§ EXERCISE INSTRUCTIONS: The records that follow are to be given again exactly, with their pictures omitted.
........
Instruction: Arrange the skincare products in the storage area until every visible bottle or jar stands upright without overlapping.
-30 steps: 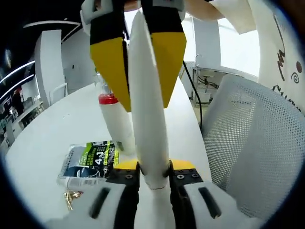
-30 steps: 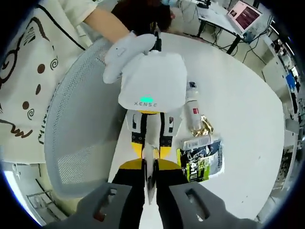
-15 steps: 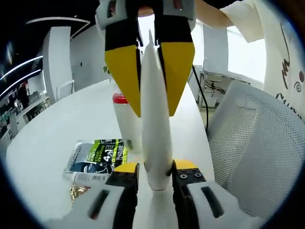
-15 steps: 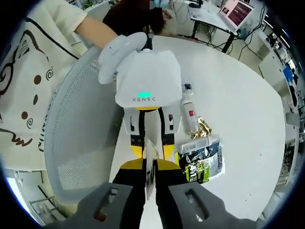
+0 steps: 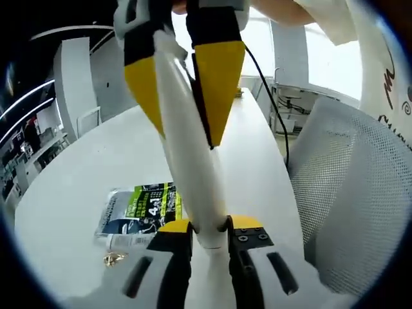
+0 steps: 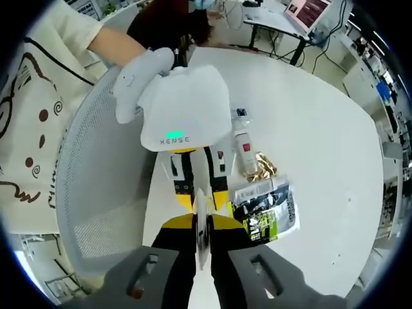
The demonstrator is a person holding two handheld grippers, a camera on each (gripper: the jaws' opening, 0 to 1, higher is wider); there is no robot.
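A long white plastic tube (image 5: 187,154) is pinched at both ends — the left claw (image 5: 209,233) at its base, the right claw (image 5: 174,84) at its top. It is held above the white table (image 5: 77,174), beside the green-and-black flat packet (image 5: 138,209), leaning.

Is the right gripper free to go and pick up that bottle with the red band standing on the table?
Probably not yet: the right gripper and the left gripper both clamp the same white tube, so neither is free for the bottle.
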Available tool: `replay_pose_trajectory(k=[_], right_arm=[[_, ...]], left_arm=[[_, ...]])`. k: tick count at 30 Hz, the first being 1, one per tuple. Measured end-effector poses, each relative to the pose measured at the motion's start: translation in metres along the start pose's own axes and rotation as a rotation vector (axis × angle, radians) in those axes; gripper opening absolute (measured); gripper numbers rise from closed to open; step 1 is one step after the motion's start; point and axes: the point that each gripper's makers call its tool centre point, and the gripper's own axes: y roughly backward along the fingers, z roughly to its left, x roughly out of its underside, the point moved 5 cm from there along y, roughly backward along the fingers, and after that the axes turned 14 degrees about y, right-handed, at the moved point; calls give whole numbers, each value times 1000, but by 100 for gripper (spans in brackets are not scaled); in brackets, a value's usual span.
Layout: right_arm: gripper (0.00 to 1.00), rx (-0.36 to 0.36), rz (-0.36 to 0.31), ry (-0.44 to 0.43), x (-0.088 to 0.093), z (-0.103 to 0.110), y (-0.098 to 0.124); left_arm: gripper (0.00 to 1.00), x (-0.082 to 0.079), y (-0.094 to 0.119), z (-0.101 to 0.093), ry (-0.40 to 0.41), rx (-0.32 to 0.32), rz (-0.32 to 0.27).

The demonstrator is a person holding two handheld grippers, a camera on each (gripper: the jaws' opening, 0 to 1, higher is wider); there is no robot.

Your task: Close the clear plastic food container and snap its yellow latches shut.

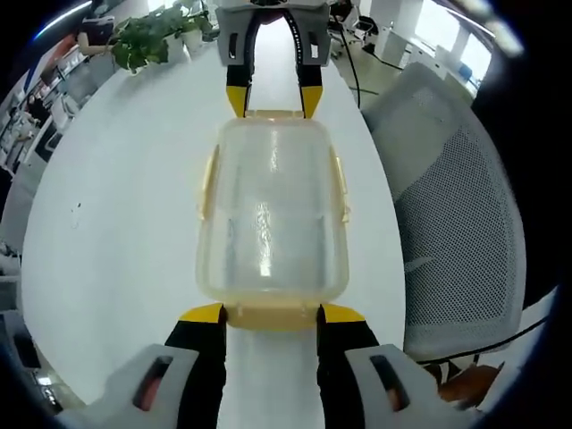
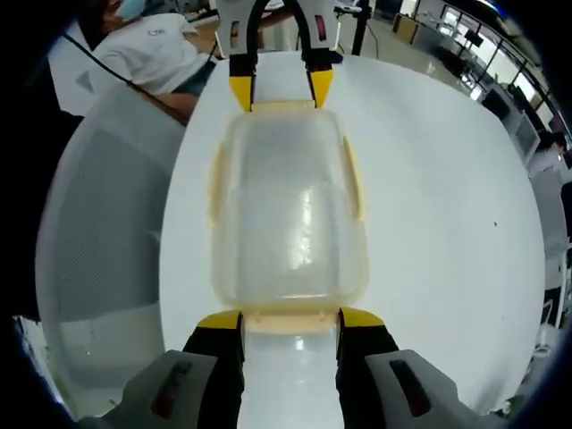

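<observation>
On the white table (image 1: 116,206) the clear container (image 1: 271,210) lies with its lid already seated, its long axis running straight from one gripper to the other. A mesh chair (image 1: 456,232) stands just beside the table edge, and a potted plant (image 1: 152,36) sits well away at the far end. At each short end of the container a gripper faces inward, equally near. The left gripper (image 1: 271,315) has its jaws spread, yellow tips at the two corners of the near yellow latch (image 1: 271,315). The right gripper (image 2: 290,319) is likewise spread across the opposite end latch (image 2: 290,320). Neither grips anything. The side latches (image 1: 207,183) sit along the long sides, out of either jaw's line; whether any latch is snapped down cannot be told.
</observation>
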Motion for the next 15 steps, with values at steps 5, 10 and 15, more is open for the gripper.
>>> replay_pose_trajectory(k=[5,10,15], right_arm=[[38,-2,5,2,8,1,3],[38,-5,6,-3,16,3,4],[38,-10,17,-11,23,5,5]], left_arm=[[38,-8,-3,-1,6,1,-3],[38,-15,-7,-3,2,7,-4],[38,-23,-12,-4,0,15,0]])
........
§ RESULT FOR THIS TASK:
Instruction: Arrange the skincare products in the storage area until every visible bottle or jar stands upright without overlapping.
-30 steps: 
-30 steps: 
-15 steps: 
-15 steps: 
+0 steps: 
+0 steps: 
The demonstrator is a person holding two handheld grippers, a camera on each (gripper: the jaws' opening, 0 to 1, higher is wider); there is no robot.
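A long white plastic tube (image 5: 187,154) is pinched at both ends — the left claw (image 5: 209,233) at its base, the right claw (image 5: 174,84) at its top. It is held above the white table (image 5: 77,174), beside the green-and-black flat packet (image 5: 138,209), leaning.

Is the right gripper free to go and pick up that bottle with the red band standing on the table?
Probably not yet: the right gripper and the left gripper both clamp the same white tube, so neither is free for the bottle.
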Available tool: `replay_pose_trajectory(k=[_], right_arm=[[_, ...]], left_arm=[[_, ...]])`. k: tick count at 30 Hz, the first being 1, one per tuple. Measured end-effector poses, each relative to the pose measured at the motion's start: translation in metres along the start pose's own axes and rotation as a rotation vector (axis × angle, radians) in those axes; gripper opening absolute (measured); gripper numbers rise from closed to open; step 1 is one step after the motion's start; point and axes: the point that each gripper's makers call its tool centre point, and the gripper's own axes: y roughly backward along the fingers, z roughly to its left, x roughly out of its underside, the point moved 5 cm from there along y, roughly backward along the fingers, and after that the axes turned 14 degrees about y, right-handed, at the moved point; calls give whole numbers, each value times 1000, but by 100 for gripper (spans in brackets are not scaled); in brackets, a value's usual span.
Layout: right_arm: gripper (0.00 to 1.00), rx (-0.36 to 0.36), rz (-0.36 to 0.31), ry (-0.44 to 0.43), x (-0.088 to 0.093), z (-0.103 to 0.110), y (-0.098 to 0.124); left_arm: gripper (0.00 to 1.00), x (-0.082 to 0.079), y (-0.094 to 0.119), z (-0.101 to 0.093), ry (-0.40 to 0.41), rx (-0.32 to 0.32), rz (-0.32 to 0.27).

The demonstrator is a person holding two handheld grippers, a camera on each (gripper: the jaws' opening, 0 to 1, higher is wider); there is no robot.

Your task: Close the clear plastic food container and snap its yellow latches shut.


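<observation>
On the white table (image 1: 116,206) the clear container (image 1: 271,210) lies with its lid already seated, its long axis running straight from one gripper to the other. A mesh chair (image 1: 456,232) stands just beside the table edge, and a potted plant (image 1: 152,36) sits well away at the far end. At each short end of the container a gripper faces inward, equally near. The left gripper (image 1: 271,315) has its jaws spread, yellow tips at the two corners of the near yellow latch (image 1: 271,315). The right gripper (image 2: 290,319) is likewise spread across the opposite end latch (image 2: 290,320). Neither grips anything. The side latches (image 1: 207,183) sit along the long sides, out of either jaw's line; whether any latch is snapped down cannot be told.
</observation>
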Motion for the next 15 steps, with values at steps 5, 10 and 15, more is open for the gripper.
>>> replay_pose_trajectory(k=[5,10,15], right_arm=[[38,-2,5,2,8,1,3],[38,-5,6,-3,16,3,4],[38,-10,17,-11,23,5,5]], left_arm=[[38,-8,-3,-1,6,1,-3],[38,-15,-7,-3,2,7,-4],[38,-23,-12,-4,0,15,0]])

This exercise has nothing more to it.